Academic Intervention

Author:

Angus Menuge

Article ID:

JAR4325

Updated: 

Jul 31, 2022

Published:

Jun 22, 2011

This volume belongs to the “Interventions” series, which aims to confront the prevailing nihilism of the academy with a rigorous, interdisciplinary defense of central theological insights. At the root of much of this nihilism is naturalism—the thesis that the natural world is all there is. Naturalism excludes not only God, but also the soul, undermining the idea of divine and human purpose. Authors Stewart Goetz and Charles Taliaferro intervene by exposing the weaknesses of naturalism, and by defending the coherence of belief in souls and in God. Goetz and Taliaferro are qualified by an impressive record of relevant scholarly publications, but the book is concise and accessible to nonspecialists.

Strict Naturalism and Folk Psychology. Naturalism is not a sharply defined position because there is no consensus on what nature includes. Chapter one explains “strict naturalism,” which rejects the common sense view of an agent’s beliefs and desires as outmoded “folk psychology.” Strict naturalists recognize only the blind, material causes of physical science, concluding there is “no ultimate and irreducible teleological explanation of any event…no libertarian freedom of the will…no enduring self or soul of any kind” (p. 13). Teleological (goal-directed) causation is rejected because it violates “the causal closure of the physical world” (28), according to which every physical event has a sufficient physical cause.

Chapter two critiques the causal closure principle, appealing to the renowned neuroscientist Wilder Penfield. Although Penfield had to assume causal closure during his experiments, where bodily movements were produced by stimulating neurons with electrodes, he did not conclude that these movements could not also (on other occasions) be produced by the subject’s mind. Indeed, Penfield himself was a soul-body dualist, partly because “his patients reported being conscious of the distinction between being agents and doing things, and being patients and having things done to them” (35–36). Goetz and Taliaferro also argue that it is “thoroughly reasonable to believe that there can be gaps (causal openness) in the physical world…ultimately explained teleologically.” (38) Here the authors might have helped make their case by explaining why gap arguments need not be arguments from ignorance, as is often assumed.

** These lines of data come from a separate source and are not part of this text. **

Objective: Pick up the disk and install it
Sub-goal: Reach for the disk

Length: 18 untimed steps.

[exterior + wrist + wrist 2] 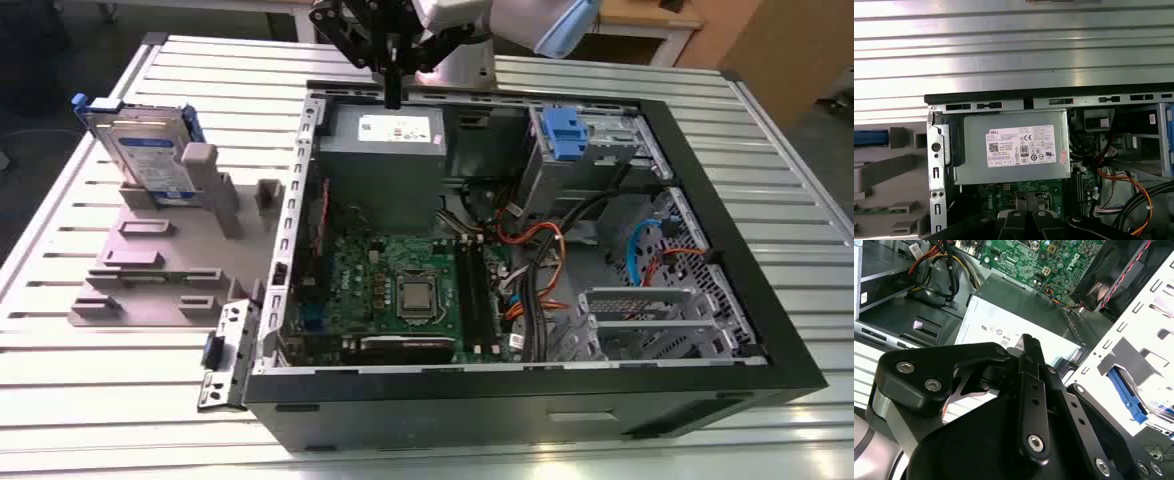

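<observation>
While the end effector (394,98) is hanging clenched and empty over the grey power supply (384,140) inside the open computer case (534,400), the disk (140,150) is standing upright in a grey holder (147,265) on the desk (134,420), well apart toward the exterior view's left. Reaching it well is, I judge, calling for clearing the case wall and spreading the fingers before squaring to its flat faces.

— What sort of place is this?
— A robotics lab or workshop. A slotted aluminium surface (107,400) carries an opened computer case (534,405), its boards bare. Beside it a grey holding fixture (147,270) props up the disk (144,150), with a robot arm (501,20) overhead.
— And behind?
— Plain wooden furniture (661,22).
</observation>
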Each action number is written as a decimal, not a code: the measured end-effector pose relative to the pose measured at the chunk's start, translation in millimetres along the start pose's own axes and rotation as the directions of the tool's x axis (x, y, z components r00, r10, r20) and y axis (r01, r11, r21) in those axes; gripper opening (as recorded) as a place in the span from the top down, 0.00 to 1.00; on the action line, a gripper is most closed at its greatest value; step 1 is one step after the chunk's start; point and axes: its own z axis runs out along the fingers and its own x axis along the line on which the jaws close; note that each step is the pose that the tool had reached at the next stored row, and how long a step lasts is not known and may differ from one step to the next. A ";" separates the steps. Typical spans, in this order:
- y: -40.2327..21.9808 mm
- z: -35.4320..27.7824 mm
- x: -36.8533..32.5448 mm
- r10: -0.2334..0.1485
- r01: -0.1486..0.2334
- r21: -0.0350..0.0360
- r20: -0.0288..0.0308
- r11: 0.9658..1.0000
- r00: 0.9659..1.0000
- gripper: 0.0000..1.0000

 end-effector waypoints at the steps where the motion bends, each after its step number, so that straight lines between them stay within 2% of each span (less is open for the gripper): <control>1: 0.0 0.0 0.0 0.000 0.000 0.000 0.000 1.000 1.000 0.89; 11: -0.1 0.0 2.3 0.000 0.000 0.000 0.000 1.000 1.000 0.89; 18: -0.5 -0.1 6.4 0.000 0.000 0.000 0.000 1.000 1.000 0.89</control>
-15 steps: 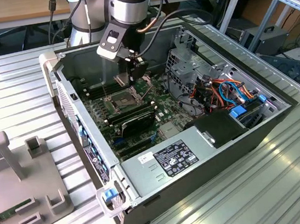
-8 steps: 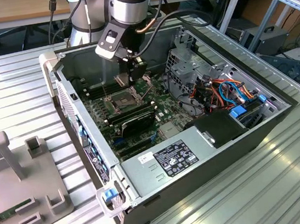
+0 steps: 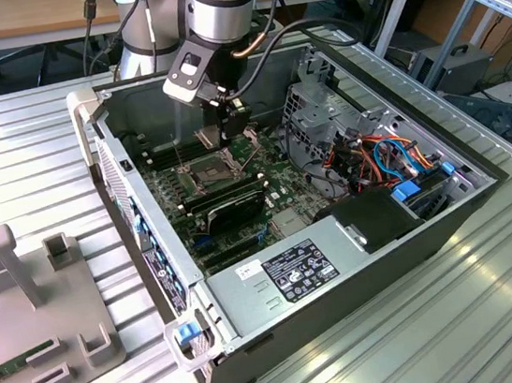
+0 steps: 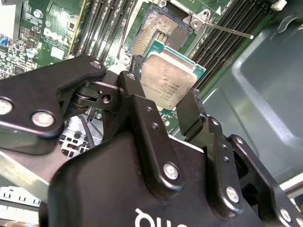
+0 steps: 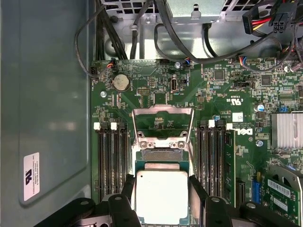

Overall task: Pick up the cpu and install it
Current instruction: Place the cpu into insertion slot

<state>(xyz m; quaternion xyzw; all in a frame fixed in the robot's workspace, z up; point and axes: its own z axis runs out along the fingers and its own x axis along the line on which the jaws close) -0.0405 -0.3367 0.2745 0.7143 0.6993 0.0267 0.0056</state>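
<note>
Clamped in the gripper [image 4: 161,90], the cpu [image 4: 168,75] is held over the open socket [image 4: 158,28]. That socket could be damaged if the cpu is seated askew.

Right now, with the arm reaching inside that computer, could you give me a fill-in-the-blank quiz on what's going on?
1. The gripper is ___ on the cpu.
2. The hinged metal frame of the socket stands ___.
3. The circuit board under the cpu is coloured ___.
Missing words: shut; open; green.
</note>
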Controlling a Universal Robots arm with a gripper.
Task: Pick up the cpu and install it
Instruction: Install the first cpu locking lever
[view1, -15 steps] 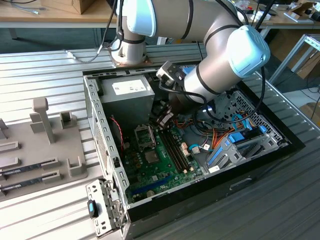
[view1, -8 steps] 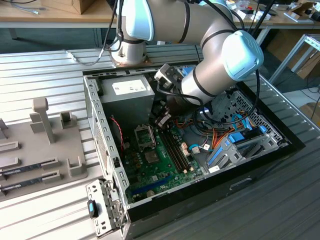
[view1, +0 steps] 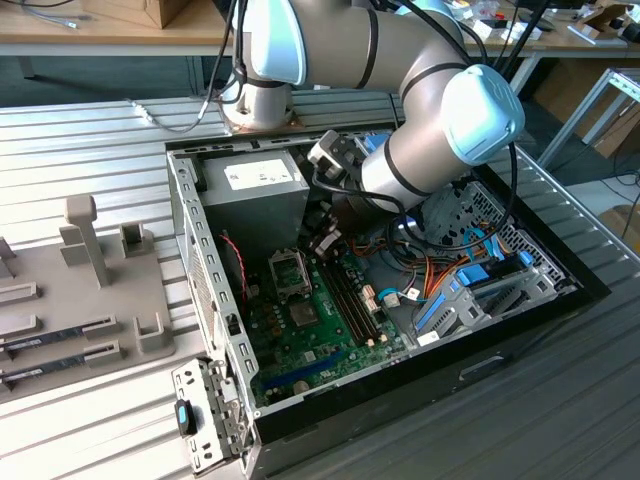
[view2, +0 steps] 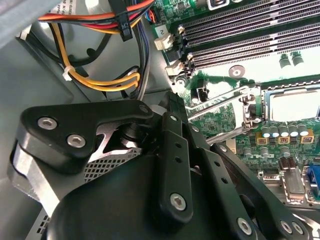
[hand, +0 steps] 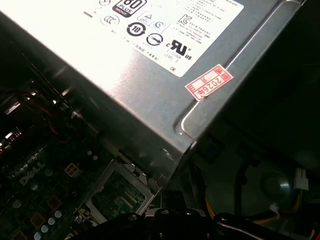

Goetz and Taliaferro also show the failure of strict naturalism to account for our subjective mental life and even science itself, which is “unintelligible unless persons exist and have observations and thoughts” (50). In an appendix, they develop one version of the argument from reason, showing that naturalists cannot give a credible account of human reasoning, which seems irreducibly teleological. I was a little disappointed that they did not interact with the sophisticated developments of this argument by Alvin Plantinga and Victor Reppert.

Chapter three defends the soul. Souls appear distinct from physical entities because consciousness is not composed of physical parts. Naturalists claim that souls are too mysterious to explain anything, but Goetz and Taliaferro rightly argue that one can have good grounds for believing that souls causally interact with bodies without knowing how they do so (64), arguing persuasively that “dualism…has more going for it than its critics admit” (70).

Broad Naturalism and Theism. Chapter four addresses “broad naturalism,” which claims our mental and moral lives are not illusions, but can be accounted for in materialist terms (71). Thus John Searle thinks that consciousness “emerges” from the brain just as liquidity emerges from H2O molecules. Goetz and Taliaferro object that “the physical properties…noted by Searle are structurally complex…while properties…of consciousness are not” (73). The overriding problem for naturalism is its implausible reduction of the normative (e.g., moral values) to the purely descriptive. Thus it makes ethical norms contingent on evolutionary history, so that fratricide might have been right (89–90)! By contrast, theists hold that moral values always existed in the mind of God.

Chapter five considers those who claim that God-talk is unintelligible because we can only meaningfully talk about physically embodied agents. Goetz and Taliaferro argue cogently that our thoughts are not limited to spatial objects (101). They also show that given the case for irreducible teleological agency in the human instance, there is no reason to reject divine agency as unintelligible (108–11). They mention “fascinating advances in contemporary neuroscience” (110) as evidence of mental causation, although I wish more had been said to rebut materialists’ use of neuroscience to undermine libertarian free will.

This book makes a strong, concise defense of theism and dualism and responds effectively to the best naturalist critics.

—Angus Menuge

Angus Menuge is Professor of Philosophy at Concordia University Wisconsin, and author of Agents Under Fire: Materialism and the Rationality of Science (Rowman and Littlefield, 2004) and of recent articles critiquing a materialist philosophy of mind.